Паола резко поворачивается в мою сторону.

– В чем дело? – спрашиваю, опасаясь, что наша болтовня побеспокоила ее.

– Ничего, подай мне, пожалуйста, красный пигмент, – просит она с необычной вежливостью.

Передаю ей краску. Странно, она кажется взволнованной, но у меня нет времени, чтобы осознать это, потому что она снова отворачивается к своей стене. А я продолжаю разговаривать с Мартино.
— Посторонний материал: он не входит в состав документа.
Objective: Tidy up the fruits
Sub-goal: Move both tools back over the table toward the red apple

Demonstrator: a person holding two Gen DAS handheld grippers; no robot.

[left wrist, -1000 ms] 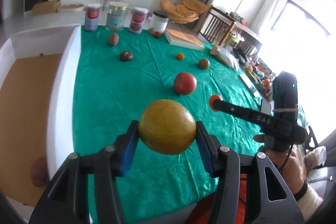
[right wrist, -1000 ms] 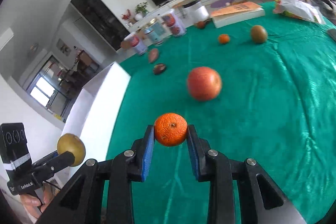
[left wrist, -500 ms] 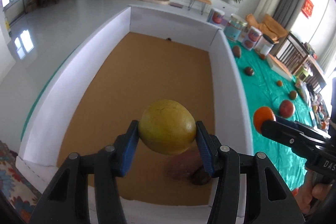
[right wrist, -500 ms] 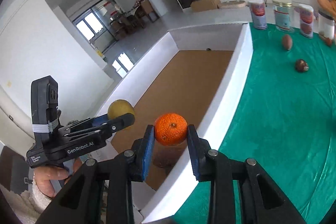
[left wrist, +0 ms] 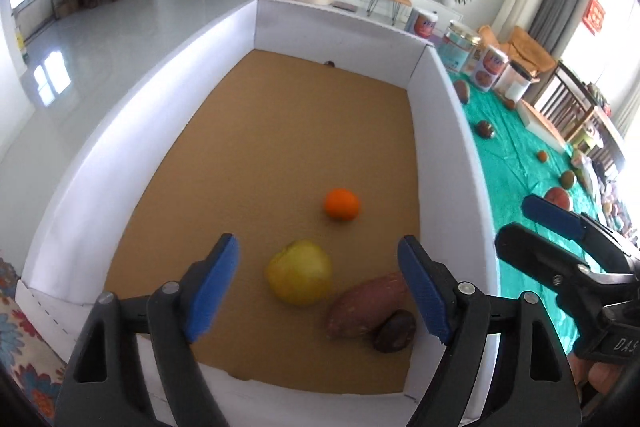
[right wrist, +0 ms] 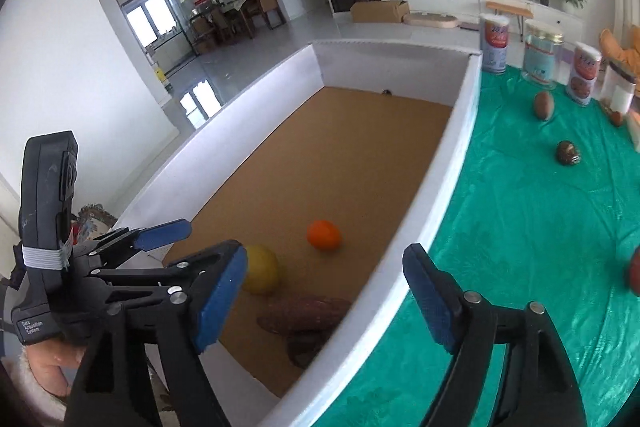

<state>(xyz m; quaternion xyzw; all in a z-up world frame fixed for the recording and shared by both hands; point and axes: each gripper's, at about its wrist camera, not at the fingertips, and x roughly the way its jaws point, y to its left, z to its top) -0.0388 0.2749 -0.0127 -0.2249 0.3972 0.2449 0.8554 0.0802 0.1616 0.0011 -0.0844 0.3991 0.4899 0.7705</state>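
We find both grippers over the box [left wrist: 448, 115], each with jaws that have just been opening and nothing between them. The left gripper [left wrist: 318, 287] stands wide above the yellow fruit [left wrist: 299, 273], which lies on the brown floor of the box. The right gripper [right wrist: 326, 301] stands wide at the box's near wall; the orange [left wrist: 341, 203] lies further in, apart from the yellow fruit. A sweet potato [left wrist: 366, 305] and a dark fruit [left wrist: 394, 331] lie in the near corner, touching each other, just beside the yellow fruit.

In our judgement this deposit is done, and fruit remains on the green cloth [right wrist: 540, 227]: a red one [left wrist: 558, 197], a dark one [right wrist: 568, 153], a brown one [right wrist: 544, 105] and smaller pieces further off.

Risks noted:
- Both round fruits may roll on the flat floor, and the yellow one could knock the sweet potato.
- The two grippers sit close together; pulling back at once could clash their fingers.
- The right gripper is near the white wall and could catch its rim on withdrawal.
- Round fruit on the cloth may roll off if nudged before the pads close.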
– Правда, спустя многие месяцы, когда все мои вопросы она систематически игнорировала (хотя я проводила не один час в очереди перед ее кабинетом в приемные дни), в конце года я таки сдала ей курсовую по Джорджоне, над которой проводила дни и ночи, делая зарисовки в галереях Академии и нескончаемые исследования в самых отдаленных библиотеках Венето. И с того дня профессорша признала меня ученицей, оправдавшей ее ожидания.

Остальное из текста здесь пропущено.